Wären die Worte von einem anderen gekommen, hätte Brandur ihn vermutlich für nicht mehr als einen armseligen Speichellecker gehalten. Doch Beppos Begeisterung war echt und entlockte ihm damit fast ein Lächeln. Vielleicht war es sogar von Vorteil, dass Schacht nicht hier war. Bei Jennings befürchtete er zumindest nicht, dass er ihm in die Quere kam.
„Gut, dann lassen Sie uns den Unterricht gleich beginnen." Zügig nahm der Sturmbannführer seinen Weg die Treppen hinab wieder auf.
„Wenn ich noch eine Frage stellen dürfte", setzte Jennings nach, dem es nun besser gelang, Schritt zu halten, „wieso der Verhörraum und nicht Ihr Büro?"

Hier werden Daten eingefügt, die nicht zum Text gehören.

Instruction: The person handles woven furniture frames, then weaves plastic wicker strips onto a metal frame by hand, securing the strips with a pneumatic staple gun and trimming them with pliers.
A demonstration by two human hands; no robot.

„Es hat zwar bei diesen Schädlingen manchmal seine Wirkung, sich schmutzig und ausgehungert in einem netten Büro wirklich wie einer zu fühlen, aber bei ihr wäre es reine Zeitverschwendung. Eine von der Sorte braucht mehr als eine kleine Demütigung."
„Sie meinen, verschärfte Vernehmung wird notwendig sein?"
Sie erreichten den fensterlosen Flur und Brandur Andersen blieb ein letztes Mal stehen, wandte sich zu dem jungen Mann um. Seine braunen Augen hefteten sich an seinen aufmerksamen Schüler.
„Lektion Nummer eins, Jennings: Ein guter Ermittler hat verschärfte Vernehmung nie nötig. Benutzen Sie Ihren Verstand, nicht Ihre Fäuste und Stiefel. Wissen Sie wie man einen Feind am effektivsten bekämpft? Von innen. Das fängt schon im Kleinen an. Dazu braucht man Köpfchen, keinen Schlagstock."
„Herr Sturmbannführer", meldete ein hagerer Beamter mit ausdruckslosem Gesicht, „die Aschkenasy wartet in Verhörraum 3."
Andersen nickte, ehe er sich noch einmal Jennings zuwandte und dort wieder ansetzte, wo er unterbrochen worden war. „Aber sie glauben zu lassen, dass es jeder Zeit richtig zur Sache gehen könnte, das ist schon etwas anderes. Unterschätzen Sie nie, was ein ängstlicher Verstand fähig ist, sich auszumalen."
Der Kriminalassistent hing ihm geradezu an den Lippen. Solche Ratschläge erhielt er von diesem Hornochsen Schacht bestimmt nie. Ja, in dieser Hinsicht musste der Kleine noch eine Menge über die feine Kunst des Verhörs lernen. Denn sie war keine grobe, sichtbare. Wenn er jemanden brach, dann subtil, bevor der andere es überhaupt ganz begriffen hatte.
Sturmbannführer Brandur Andersen legte die letzten Meter des unscheinbaren, kahlen Flurs zurück, die ihn noch von der schweren Tür trennten, hinter der sie auf ihn wartete, bereit für seine Fragen.
„Und jetzt passen Sie gut auf und lernen."
Ohne länger zu zögern, betrat er den Raum.